### WHAT THE EXERCISE ASKS
Which lines below contain the word "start"? Copy each of them.

-- -- --

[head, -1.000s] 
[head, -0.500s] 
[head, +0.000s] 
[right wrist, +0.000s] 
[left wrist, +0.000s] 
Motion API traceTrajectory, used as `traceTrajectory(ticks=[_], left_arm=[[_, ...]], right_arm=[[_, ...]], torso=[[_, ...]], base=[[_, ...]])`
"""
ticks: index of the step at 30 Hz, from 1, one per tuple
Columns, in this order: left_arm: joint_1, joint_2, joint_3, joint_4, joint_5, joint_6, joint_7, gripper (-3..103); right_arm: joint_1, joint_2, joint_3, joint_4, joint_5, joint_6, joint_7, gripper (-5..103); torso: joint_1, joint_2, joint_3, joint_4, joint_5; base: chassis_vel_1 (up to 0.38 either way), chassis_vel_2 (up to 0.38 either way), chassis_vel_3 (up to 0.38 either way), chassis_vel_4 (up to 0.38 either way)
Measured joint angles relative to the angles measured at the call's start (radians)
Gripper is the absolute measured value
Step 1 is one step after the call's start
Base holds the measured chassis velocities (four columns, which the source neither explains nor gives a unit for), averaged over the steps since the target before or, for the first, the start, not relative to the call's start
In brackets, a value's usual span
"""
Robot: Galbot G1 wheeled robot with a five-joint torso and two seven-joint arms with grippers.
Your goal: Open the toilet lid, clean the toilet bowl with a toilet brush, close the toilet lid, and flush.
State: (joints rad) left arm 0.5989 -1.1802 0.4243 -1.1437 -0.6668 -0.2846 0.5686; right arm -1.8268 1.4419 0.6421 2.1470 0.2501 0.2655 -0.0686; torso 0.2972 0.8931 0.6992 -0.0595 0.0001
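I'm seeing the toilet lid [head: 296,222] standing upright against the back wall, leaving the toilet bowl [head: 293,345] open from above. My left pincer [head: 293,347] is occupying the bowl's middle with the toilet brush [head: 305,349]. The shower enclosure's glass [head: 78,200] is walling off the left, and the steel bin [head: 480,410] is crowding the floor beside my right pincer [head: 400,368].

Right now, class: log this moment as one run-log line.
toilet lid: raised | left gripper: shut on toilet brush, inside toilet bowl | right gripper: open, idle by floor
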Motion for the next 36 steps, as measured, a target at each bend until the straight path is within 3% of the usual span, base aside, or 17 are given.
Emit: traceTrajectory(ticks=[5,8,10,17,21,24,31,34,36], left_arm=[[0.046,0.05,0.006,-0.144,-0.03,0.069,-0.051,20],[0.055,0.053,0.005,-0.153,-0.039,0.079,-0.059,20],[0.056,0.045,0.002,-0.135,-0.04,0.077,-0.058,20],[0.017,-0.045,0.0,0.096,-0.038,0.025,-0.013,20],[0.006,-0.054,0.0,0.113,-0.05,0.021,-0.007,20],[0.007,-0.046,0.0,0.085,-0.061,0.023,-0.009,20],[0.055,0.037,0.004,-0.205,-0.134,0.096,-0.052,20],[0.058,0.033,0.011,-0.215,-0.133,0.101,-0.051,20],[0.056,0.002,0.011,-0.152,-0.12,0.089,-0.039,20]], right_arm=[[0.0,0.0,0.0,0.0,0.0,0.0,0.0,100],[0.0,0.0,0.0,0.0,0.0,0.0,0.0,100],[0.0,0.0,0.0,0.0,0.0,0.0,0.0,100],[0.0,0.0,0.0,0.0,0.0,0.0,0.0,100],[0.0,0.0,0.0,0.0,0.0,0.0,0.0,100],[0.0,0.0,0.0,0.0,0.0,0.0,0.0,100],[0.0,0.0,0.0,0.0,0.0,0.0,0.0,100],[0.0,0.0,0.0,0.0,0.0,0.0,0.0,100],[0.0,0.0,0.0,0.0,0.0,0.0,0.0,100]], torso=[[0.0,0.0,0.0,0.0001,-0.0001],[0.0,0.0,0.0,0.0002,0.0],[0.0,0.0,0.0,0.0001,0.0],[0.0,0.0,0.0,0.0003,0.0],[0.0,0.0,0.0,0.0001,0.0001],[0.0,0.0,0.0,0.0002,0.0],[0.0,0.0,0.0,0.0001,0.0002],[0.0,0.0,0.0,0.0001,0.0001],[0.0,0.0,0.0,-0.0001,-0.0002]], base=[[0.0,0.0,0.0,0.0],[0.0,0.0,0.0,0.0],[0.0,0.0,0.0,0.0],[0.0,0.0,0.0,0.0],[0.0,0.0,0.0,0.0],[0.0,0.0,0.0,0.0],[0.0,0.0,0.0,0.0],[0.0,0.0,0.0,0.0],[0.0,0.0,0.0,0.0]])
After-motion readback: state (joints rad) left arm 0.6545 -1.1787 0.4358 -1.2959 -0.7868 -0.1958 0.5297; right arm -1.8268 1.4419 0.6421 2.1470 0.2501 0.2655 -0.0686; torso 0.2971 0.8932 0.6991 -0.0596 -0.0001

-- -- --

### REPLY TO THE EXERCISE
Measured joint angles relative to the angles measured at the call's start (radians)
Step 1 is one step after the call's start
Base holds the measured chassis velocities (four columns, which the source neither explains nor gives a unit for), averaged over the steps since the target before or, for the first, the start, not relative to the call's start

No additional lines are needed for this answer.